### Instructions for the task
Only the lines from the one containing "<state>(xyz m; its" to the end of the listing below are wanted, repeated exactly.

***

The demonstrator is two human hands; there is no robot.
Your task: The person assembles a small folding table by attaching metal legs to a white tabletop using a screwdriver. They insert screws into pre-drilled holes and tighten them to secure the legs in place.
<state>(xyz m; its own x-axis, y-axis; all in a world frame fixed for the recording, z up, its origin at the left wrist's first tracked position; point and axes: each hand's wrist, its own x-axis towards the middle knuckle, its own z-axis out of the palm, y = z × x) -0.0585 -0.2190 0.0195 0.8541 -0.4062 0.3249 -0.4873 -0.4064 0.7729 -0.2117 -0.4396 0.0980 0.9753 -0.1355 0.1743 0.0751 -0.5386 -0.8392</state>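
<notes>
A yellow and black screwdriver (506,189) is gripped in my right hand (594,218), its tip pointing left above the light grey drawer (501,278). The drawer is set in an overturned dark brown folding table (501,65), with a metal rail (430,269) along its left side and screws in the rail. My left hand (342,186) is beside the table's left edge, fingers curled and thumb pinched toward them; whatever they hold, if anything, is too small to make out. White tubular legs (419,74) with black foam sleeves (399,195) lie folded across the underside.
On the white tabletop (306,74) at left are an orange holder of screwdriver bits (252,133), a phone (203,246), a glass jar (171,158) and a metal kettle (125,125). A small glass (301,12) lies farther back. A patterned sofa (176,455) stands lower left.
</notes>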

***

### Response
<state>(xyz m; its own x-axis, y-axis; all in a world frame fixed for the recording, z up, its origin at the left wrist's first tracked position; point and axes: each hand's wrist, its own x-axis towards the middle knuckle, its own z-axis out of the palm, y = z × x) -0.0585 -0.2190 0.0195 0.8541 -0.4062 0.3249 -0.4873 -0.4064 0.7729 -0.2117 -0.4396 0.0980 0.9753 -0.1355 0.1743 0.0751 -0.5386 -0.8392</state>
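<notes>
A yellow and black screwdriver (506,189) is gripped in my right hand (594,218), its tip pointing left above the light grey drawer (501,278). The drawer is set in an overturned dark brown folding table (501,65), with a metal rail (430,269) along its left side and screws in the rail. My left hand (342,186) is beside the table's left edge, fingers curled and thumb pinched toward them; whatever they hold, if anything, is too small to make out. White tubular legs (419,74) with black foam sleeves (399,195) lie folded across the underside.
On the white tabletop (306,74) at left are an orange holder of screwdriver bits (252,133), a phone (203,246), a glass jar (171,158) and a metal kettle (125,125). A small glass (301,12) lies farther back. A patterned sofa (176,455) stands lower left.
</notes>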

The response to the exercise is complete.